Em março, foi publicado que Emilson Piau havia sido nomeado para uma diretoria esportiva na Sudesb, o que gerou polêmica devido à sua suposta por injúria racial em 2021. Ele foi condenado por ter feito comentários ofensivos a servidores do Instituto do Meio Ambiente e Recursos Hídricos, afirmando que a Coordenação de Interação Social deveria ser empregada por brancos, e não por pessoas negras.

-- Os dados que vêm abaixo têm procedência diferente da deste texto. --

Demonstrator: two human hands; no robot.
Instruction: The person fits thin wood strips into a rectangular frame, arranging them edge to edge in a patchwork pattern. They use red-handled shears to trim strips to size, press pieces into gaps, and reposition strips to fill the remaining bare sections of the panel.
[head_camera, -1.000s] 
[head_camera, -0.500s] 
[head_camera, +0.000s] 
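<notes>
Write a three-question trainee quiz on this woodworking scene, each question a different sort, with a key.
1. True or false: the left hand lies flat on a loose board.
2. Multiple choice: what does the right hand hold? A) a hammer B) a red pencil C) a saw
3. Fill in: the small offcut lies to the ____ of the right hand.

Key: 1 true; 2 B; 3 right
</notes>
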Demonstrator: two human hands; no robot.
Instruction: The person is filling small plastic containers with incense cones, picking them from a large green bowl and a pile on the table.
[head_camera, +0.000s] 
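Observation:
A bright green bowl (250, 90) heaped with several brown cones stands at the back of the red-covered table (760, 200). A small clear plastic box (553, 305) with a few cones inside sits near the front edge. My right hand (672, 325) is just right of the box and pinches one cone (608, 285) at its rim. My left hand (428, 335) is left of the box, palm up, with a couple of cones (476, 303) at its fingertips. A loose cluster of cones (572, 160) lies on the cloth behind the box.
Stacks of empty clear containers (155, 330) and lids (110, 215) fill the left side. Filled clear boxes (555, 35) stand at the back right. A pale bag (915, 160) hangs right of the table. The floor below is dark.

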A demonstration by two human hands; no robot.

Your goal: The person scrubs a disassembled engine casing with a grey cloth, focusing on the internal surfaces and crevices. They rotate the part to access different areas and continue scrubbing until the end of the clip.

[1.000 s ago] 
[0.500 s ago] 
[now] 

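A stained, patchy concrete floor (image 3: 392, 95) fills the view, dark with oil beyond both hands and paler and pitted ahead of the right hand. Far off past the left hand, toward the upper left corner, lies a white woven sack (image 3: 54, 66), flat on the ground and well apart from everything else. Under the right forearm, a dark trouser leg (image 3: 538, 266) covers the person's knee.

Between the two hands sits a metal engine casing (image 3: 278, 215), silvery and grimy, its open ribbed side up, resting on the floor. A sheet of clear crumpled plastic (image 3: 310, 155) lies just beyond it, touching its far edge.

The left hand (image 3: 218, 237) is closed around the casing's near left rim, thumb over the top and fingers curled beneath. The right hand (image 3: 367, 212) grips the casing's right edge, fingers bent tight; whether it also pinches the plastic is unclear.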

Emilson é militante do PCdoB desde a década de 1970, quando participou do movimento estudantil. Formado em administração, ele é professor assistente na Universidade Estadual do Sudoeste da Bahia desde 1996 e ocupou secretarias municipais durante as gestões do Partido dos Trabalhadores em Vitória da Conquista entre 1998 e 2006.
“Como presidente do partido, conheço ele de militância de mais de 30 anos, marcado pelo comprometimento pela luta contra a discriminação. É um militante antigo e destacado. Quanto à gestão, não tínhamos informação sobre esse episódio. Não vou entrar no mérito do episódio, tem muitas versões, mas tem uma decisão judicial. Ele pagou por esse episódio. Podemos cometer um erro, pagar pelo erro. Errou e é excluído de qualquer processo de luta?”, questionou Davidson.